I am a writer who is also a lucky enough bitch to have just sold my first novel, which might imply that I am feeling steady, calm, and content about my writing career — but my characteristic skill, the one I’ve honed with more vigor and precision than even my writing, is the ability to worry about anything, at any time.

I sometimes write while I’m falling asleep out of some anxious desire to “be productive” during the 10 minutes or so between turning off the light and losing consciousness. As a result, I am probably destroying my skin due to chronic sleep deprivation, and I often have elaborate stress dreams about writing.

Here are five stress dreams I’ve actually had:

1. In my dream, I’m on the phone and I tell my friend that writing on the side of a cliff “really gets my inspiration going.” My dreams are usually structurally disjointed, and scenes connect to each other not through fluid movement but instead via Godardian jump cuts. So, suddenly, I’m on the cliff, with a beer. I’m pulled and pushed by great gusts of wind, but I don’t notice because I’m writing the best work of my life. Time speeds up and in the space of an afternoon, I write an entire novel. My back is not cramped from sitting over a computer, my eyes don’t water from strain, my hands aren’t cramped. The novel is a masterpiece that needs no revision. In my haste to save my masterpiece, I knock over my beer. The puddle of liquid spreads precariously close to my computer, threatening the only copy of my life’s greatest work. In attempting to save my computer from the liquid, I knock it over the cliff. I dive off the cliff after my computer. I catch it, but I die.

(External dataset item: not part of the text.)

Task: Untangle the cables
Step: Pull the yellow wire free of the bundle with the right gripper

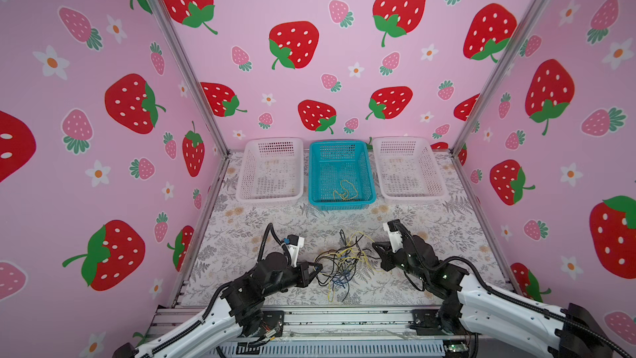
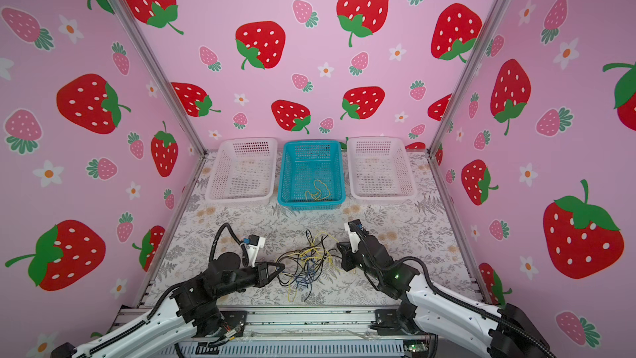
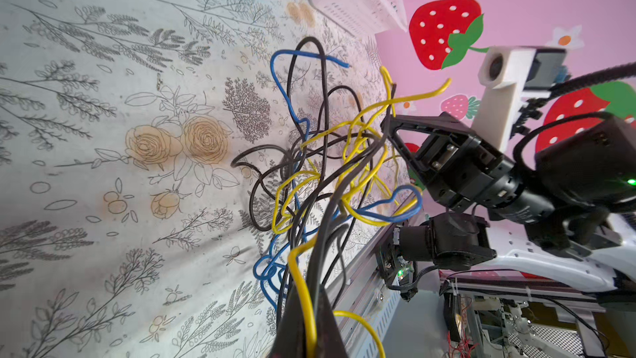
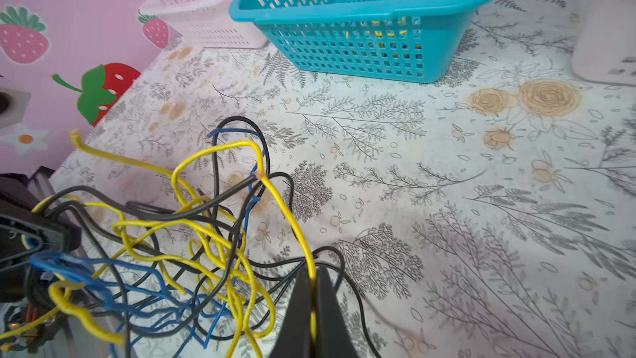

2. I am sitting in some nebulous, dark space, the blank page in front of me, and my head swimming with beautiful sentences. Not only are the sentences I’m thinking of perfect, but I’m able to express them perfectly on the page, with no loss of beauty or meaning between thought and word. But every sentence I write deletes itself as soon as I finish it. I reboot my computer to try to fix the problem. When the computer boots back up, it catches on fire. I try to write anyway. My hands catch on fire. They burn and I scream as my flesh bubbles and melts, but I try to keep writing. The sentences delete themselves. I pour water all over my computer then realize what I’ve done — I’ve ruined it. The screen goes black and neon green words appear: “You did this.”

3. In a different dark, nebulous space, I am laying in my bed. I get out of bed and step onto the floor — but I don’t feel carpet under my feet, I feel the smooth metal of my laptop. I’ve forgotten I put my computer on the floor, but it’s too late, and I put all of my weight on it. The computer case cracks with a loud, exaggerated sound and a horde of chattering cockroaches slither out of the crack. They are huge and horrifying and disgusting. They scatter everywhere. I get the feeling that some of them are looking for me. I feel nauseated and run away from them, to my desk. I stand on the chair. I look for my back up hard drives in their drawer, but the only thing in the drawer is candy. The cockroaches catch up with me and start climbing the legs of the desk chair. They want the candy.

4. Mid-sentence, I forget how to write. I call my Mom to ask if she kept any of my stuff from elementary school, so I can teach myself to write again, but before I ask her I get too embarrassed to admit that I’ve forgotten how to write. I hang up. I open Google and type “How to write?” I don’t recognize it as writing when I’m doing this.

5. In my dream, I know it’s about a week after my book has been published. The dream begins when my phone rings; I see that my mom is calling. I answer and put the phone to my ear. I hear my mom’s voice as she says, “Catie, I haven’t been able to find any reviews of your book. Can you send them to me?” “No, Mom,” I say. “There aren’t any reviews.”